TMN persists in this fantasy world where she believes everyone who disagrees with her listens to Rush Limbaugh.

I don't - I rarely listen to talk radio, not that there's anything wrong with it.  I just don't have it as part of my lifestyle.


----------



## editec (Apr 27, 2013)

American Communist said:


> As long as Federal Reserve print money, Stock Market is fly!
> 
> Federal Reserve and Insider Banks buy all mortgaged Real Estate in US with $85 Billion in Taxpayer Dollars every month since last September, about $400 Billion so far.
> 
> ...





I think we're already there, mate.  

Not that it cannot get still worse, of course.


----------



## Truthmatters (Apr 27, 2013)

hey right wingers


you do remember you have been incorrect on all your doomsday predictions for ever right?


You also insisted everything was just peachy right up until Bush had to go on TV and tell everyone he fucked us all


----------



## Truthmatters (Apr 27, 2013)

blather along 


we all know you will.


Your track record sucks ass.


----------



## Skull Pilot (Apr 27, 2013)

The fed is keeping interest rates artificially low, the government is printing money with abandon.

People are being forced to put their money in the market to get any return.

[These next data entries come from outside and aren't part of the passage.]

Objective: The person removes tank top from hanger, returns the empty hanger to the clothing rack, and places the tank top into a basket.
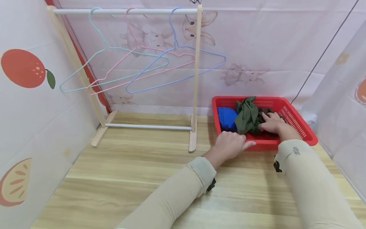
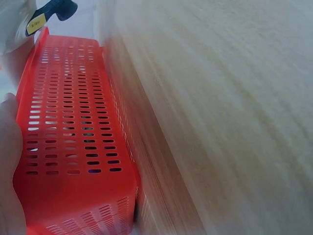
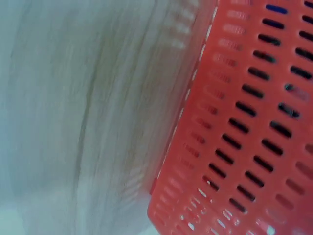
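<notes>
A red plastic basket (image 1: pixel 297 122) holds a blue cloth (image 1: pixel 227 117), a crumpled dark green cloth (image 1: pixel 246 116) and a dark brown cloth (image 1: pixel 266 111). My left hand (image 1: pixel 230 143) grips the basket's front rim near its left corner, thumb pointing right. In the left wrist view only part of that hand (image 2: pixel 10 166) shows, beside the slotted basket wall (image 2: pixel 68 107). Over the front rim reaches my right hand (image 1: pixel 274 123), its fingers apart and touching the dark brown cloth; some fingertips are hidden. The right wrist view shows the basket wall (image 3: pixel 254 122) but not the hand.
Left of the basket stands a wooden rack (image 1: pixel 197 70) with a white top bar (image 1: pixel 154 11). On it hang a mint hanger (image 1: pixel 100 51), a pink hanger (image 1: pixel 114 65) and a blue hanger (image 1: pixel 151 63). Printed cloth walls (image 1: pixel 271 38) surround the wooden table (image 1: pixel 128 165).
</notes>
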`<state>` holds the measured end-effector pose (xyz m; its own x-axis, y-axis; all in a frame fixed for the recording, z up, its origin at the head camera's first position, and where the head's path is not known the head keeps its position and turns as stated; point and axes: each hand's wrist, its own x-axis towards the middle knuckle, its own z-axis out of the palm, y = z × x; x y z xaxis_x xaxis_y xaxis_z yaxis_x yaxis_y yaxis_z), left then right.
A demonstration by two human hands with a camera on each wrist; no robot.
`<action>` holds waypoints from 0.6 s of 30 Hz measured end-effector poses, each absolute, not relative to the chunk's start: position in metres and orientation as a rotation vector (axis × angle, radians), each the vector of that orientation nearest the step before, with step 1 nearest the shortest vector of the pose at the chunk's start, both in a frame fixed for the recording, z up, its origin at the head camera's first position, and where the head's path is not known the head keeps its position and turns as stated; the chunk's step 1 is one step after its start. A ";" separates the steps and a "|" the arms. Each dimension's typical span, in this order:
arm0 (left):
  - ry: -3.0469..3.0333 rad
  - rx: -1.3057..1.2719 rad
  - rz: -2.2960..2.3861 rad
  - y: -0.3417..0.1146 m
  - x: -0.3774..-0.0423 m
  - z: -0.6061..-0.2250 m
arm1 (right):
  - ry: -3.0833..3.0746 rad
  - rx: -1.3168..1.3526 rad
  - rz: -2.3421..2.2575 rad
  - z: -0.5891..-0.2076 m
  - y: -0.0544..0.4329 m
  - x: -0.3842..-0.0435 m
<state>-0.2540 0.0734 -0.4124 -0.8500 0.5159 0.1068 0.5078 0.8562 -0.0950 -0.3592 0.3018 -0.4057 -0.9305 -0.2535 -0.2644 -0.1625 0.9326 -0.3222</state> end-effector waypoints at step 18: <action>-2.597 -1.133 -0.205 0.061 -0.270 -0.418 | 3.012 -0.288 -0.510 -0.414 0.317 -0.370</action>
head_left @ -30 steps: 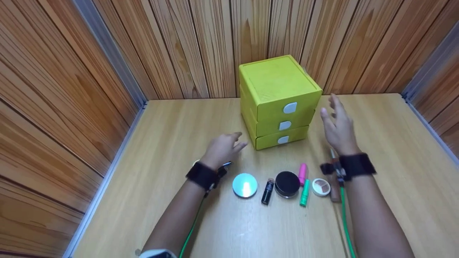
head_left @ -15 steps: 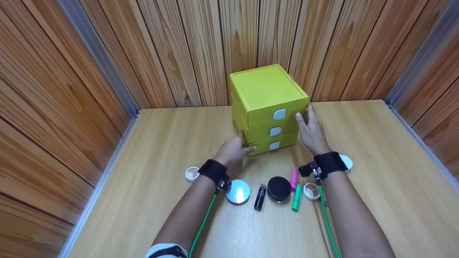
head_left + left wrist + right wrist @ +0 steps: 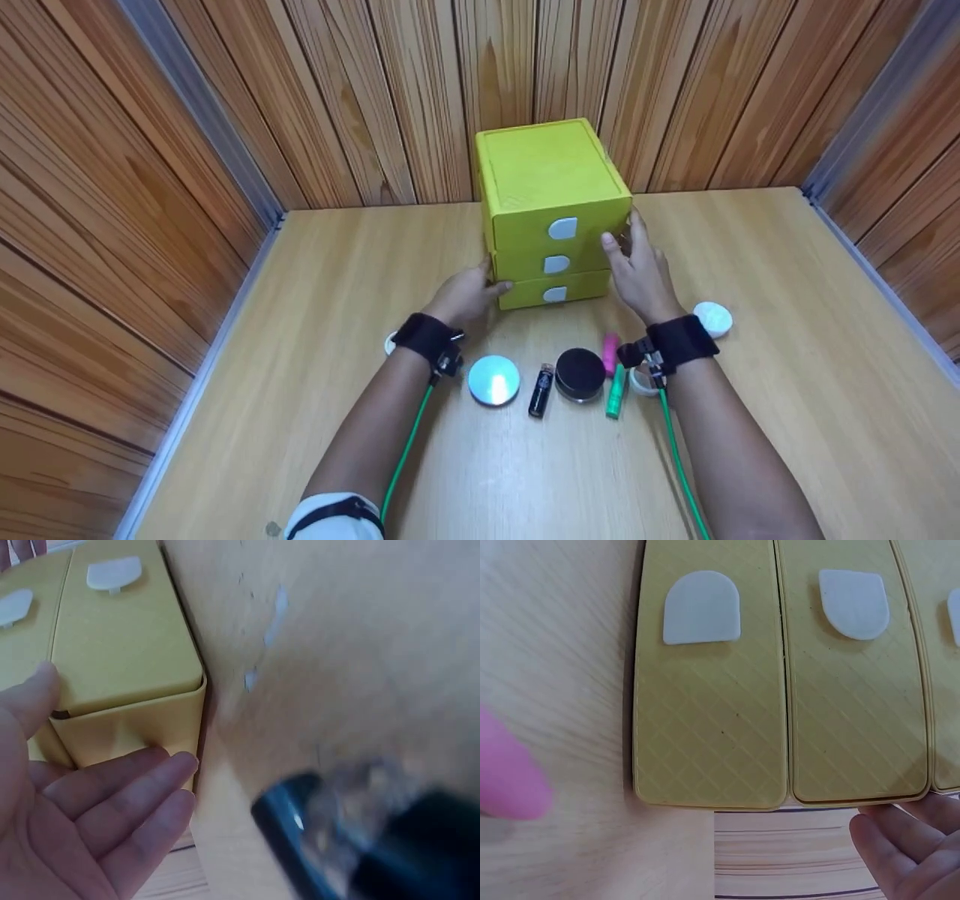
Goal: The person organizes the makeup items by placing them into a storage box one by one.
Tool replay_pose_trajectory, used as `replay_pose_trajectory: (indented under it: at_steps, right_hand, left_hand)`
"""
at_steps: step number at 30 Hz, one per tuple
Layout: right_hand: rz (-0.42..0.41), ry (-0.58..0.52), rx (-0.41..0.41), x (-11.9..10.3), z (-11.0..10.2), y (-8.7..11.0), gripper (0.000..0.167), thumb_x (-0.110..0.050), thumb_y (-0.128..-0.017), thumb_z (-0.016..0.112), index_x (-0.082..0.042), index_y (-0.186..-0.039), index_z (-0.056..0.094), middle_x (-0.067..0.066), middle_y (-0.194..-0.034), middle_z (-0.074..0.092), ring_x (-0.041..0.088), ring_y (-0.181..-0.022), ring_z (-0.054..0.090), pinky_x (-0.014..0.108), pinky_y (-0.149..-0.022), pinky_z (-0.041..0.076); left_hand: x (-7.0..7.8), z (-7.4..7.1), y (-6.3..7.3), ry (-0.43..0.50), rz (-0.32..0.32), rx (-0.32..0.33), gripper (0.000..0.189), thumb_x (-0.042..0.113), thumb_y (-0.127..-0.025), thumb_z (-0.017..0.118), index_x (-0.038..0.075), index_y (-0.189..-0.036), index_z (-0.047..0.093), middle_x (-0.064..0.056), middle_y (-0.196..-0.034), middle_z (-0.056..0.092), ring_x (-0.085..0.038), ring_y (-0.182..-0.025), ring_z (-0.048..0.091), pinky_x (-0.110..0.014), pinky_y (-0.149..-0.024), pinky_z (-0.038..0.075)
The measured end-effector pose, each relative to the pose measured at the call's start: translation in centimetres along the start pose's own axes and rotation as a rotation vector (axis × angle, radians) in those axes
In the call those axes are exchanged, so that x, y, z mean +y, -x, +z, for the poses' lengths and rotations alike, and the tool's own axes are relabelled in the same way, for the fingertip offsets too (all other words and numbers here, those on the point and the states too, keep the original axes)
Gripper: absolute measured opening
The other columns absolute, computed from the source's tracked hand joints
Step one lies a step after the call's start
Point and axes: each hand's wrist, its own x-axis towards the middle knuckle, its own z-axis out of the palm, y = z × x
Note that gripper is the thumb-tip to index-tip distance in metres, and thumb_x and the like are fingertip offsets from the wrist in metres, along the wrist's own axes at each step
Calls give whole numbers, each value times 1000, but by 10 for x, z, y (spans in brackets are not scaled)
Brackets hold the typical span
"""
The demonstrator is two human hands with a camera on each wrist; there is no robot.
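Observation:
A yellow three-drawer box (image 3: 555, 169) with white tabs stands at the back of the table, between both hands. My left hand (image 3: 459, 297) touches its lower left side, thumb at the front corner; the left wrist view shows these fingers (image 3: 139, 810) extended along the side. My right hand (image 3: 643, 279) rests against the right side higher up, its thumb upright near the front edge. From the right wrist, fingertips (image 3: 889, 840) show right at the box's edge. All the drawers are closed.
In front lie a shiny teal round compact (image 3: 493, 380), a black tube (image 3: 541, 391), a black-lidded jar (image 3: 580, 373), a pink tube (image 3: 610, 351) and a green tube (image 3: 616, 394). A white round lid (image 3: 712, 319) is right of my right wrist. Wood-panelled walls (image 3: 420, 97) enclose the table.
Both hands have come in from apart to touch the box's sides. The box has turned slightly, its front now facing me more squarely.

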Motion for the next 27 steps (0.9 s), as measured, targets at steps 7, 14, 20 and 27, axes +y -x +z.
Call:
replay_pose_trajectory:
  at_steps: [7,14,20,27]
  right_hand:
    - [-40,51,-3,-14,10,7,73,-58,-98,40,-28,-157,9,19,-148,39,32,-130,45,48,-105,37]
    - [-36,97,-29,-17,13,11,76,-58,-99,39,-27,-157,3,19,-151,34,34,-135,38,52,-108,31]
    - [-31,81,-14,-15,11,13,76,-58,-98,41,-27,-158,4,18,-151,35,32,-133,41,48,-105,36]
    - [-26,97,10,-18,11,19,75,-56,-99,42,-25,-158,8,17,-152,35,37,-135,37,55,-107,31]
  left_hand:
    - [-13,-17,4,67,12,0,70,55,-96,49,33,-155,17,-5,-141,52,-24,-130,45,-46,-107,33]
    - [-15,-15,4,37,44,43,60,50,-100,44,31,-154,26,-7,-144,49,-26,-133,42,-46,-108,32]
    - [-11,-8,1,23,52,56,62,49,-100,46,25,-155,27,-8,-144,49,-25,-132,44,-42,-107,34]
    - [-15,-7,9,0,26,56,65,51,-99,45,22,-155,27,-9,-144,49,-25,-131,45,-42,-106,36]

This is bubble blowing at its finest.


----------



## Truthmatters (Apr 27, 2013)

dudes you have never been right why should anyone listen to what you have to say?


----------



## iamwhatiseem (Apr 27, 2013)

Is there a fund we could take up to bribe cereal to perm ban TDM??
It's like trying to have a conversation with people with a naked dancing clown in the room carrying an air horn.


----------



## Truthmatters (Apr 27, 2013)

ah the "your a poopy pants" debate.


cons love freedom of speech huh


----------



## Truthmatters (Apr 27, 2013)

Go get us a time in history where the right were proven correct in the real world on a policy issue


----------



## Harry Dresden (Apr 27, 2013)

iamwhatiseem said:


> Is there a fund we could take up to bribe cereal to perm ban TDM??
> It's like trying to have a conversation with people with a naked dancing clown in the room carrying an air horn.



and she actually thinks she is helping in the threads she is in...she has no clue how she fucks the thread up....


----------



## Avorysuds (Apr 27, 2013)

Truthmatters said:


> hey right wingers
> 
> 
> you do remember you have been incorrect on all your doomsday predictions for ever right?
> ...



I hate to break it to you but you are the biggest Republican I know. I mean, how many Bush era policies has Obama repealed? Now list the Bush era policies Obama expanded... Now look at who you voted for 2x...


/owned


----------



## Avorysuds (Apr 27, 2013)

boedicca said:


> JWBooth said:
> 
> 
> > Truthmatters said:
> ...




You have to understand... TM listens to Rush and watches more Glenn Beck than prolly any 3 "rightwinggers" on these boards combined.


----------



## editec (May 23, 2013)

I'm putting all my money in those APPLE subsidaries that live in TAX HAVEN LIMBO.

They're cash rich and apparently owe nobody nuttin!


----------